**WORK ORDER**
Your answer should hold each line of the material that contains the word "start".

**PROVIDED DATA**

· · · ·

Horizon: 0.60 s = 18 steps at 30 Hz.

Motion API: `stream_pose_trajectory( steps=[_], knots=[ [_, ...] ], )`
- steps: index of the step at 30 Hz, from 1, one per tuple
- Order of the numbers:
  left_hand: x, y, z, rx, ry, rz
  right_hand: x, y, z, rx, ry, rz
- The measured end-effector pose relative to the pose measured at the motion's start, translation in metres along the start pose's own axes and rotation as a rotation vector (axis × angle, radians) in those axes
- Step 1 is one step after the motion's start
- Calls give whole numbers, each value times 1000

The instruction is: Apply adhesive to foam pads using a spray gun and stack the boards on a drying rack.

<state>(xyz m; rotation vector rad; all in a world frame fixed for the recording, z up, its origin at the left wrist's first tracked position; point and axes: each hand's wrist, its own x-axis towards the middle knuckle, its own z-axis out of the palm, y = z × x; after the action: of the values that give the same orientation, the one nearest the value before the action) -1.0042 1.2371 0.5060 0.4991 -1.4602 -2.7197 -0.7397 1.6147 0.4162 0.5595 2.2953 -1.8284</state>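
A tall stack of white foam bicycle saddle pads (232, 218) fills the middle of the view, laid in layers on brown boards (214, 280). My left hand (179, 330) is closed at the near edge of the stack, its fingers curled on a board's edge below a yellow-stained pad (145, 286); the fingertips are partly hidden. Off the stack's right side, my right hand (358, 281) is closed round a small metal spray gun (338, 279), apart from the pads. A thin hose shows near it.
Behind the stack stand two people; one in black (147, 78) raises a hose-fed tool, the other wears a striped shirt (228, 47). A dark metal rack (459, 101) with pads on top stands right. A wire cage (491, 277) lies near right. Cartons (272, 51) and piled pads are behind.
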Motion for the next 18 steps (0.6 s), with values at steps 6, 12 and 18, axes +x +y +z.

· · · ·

**COMPLETED TASK**
- The measured end-effector pose relative to the pose measured at the motion's start, translation in metres along the start pose's own axes and rotation as a rotation vector (axis × angle, radians) in those axes
- Step 1 is one step after the motion's start

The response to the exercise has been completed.